**THE TASK**.
Would you return every line of the listing below that has "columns" in it?

..........

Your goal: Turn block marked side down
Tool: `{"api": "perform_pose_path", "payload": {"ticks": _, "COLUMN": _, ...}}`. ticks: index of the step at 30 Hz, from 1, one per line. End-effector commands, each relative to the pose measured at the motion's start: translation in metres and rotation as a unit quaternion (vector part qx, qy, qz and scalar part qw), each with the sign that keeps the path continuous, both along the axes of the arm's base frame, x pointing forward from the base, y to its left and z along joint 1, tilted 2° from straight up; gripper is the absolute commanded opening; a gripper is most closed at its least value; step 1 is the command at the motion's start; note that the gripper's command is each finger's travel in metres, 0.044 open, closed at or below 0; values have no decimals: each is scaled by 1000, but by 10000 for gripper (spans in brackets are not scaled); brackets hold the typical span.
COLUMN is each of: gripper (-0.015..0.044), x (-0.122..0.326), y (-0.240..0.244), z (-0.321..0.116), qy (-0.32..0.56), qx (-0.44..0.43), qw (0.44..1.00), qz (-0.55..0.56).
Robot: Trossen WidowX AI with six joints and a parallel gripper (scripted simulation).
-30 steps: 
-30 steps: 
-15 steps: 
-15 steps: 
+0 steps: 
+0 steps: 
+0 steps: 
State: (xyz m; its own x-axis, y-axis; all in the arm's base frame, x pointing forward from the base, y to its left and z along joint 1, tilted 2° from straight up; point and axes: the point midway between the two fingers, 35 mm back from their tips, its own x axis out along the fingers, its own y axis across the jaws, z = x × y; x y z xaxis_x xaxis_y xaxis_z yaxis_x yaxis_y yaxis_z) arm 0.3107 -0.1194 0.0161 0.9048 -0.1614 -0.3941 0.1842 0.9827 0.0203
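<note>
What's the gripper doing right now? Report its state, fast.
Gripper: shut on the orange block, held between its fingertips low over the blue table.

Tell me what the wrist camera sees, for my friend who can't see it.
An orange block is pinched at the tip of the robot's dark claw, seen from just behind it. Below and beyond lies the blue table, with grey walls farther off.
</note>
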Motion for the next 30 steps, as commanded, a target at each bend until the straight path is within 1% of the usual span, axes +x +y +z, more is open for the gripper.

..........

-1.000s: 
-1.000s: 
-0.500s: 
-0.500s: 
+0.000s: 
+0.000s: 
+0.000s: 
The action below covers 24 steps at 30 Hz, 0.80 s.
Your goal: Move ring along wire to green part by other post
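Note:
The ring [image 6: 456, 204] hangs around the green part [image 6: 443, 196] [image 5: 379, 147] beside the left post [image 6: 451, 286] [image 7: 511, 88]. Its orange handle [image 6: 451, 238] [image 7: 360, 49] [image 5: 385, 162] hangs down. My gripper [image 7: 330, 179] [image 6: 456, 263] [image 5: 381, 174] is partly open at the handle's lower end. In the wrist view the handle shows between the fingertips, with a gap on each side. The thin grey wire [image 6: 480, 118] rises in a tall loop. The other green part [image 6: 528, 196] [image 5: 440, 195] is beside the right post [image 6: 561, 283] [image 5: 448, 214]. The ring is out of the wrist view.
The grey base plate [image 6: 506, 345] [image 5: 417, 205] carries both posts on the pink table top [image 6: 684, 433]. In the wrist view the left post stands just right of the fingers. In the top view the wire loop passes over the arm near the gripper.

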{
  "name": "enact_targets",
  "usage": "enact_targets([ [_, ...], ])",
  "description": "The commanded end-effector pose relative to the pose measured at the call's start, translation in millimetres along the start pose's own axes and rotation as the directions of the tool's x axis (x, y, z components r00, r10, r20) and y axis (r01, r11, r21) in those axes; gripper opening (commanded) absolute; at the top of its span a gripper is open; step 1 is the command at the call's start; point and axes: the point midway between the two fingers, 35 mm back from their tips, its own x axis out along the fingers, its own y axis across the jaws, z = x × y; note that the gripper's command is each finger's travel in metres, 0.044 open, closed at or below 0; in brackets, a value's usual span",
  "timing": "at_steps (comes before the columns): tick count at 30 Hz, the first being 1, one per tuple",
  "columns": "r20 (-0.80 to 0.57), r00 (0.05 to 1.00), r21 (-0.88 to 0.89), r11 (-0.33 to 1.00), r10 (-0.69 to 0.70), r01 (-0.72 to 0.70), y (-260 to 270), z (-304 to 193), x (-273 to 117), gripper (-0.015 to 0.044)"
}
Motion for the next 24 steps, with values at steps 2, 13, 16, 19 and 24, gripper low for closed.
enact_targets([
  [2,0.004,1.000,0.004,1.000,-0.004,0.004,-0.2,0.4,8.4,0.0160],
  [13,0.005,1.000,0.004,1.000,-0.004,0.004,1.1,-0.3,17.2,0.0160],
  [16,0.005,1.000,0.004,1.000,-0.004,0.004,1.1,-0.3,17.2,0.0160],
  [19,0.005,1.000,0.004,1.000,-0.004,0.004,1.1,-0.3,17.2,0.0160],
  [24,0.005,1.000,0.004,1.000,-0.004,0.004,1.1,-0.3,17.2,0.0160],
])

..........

**SOLVED PROBLEM**.
  "timing": "at_steps (comes before the columns): tick count at 30 Hz, the first being 1, one per tuple",
  "columns": "r20 (-0.80 to 0.57), r00 (0.05 to 1.00), r21 (-0.88 to 0.89), r11 (-0.33 to 1.00), r10 (-0.69 to 0.70), r01 (-0.72 to 0.70), y (-260 to 270), z (-304 to 193), x (-273 to 117), gripper (-0.015 to 0.044)"

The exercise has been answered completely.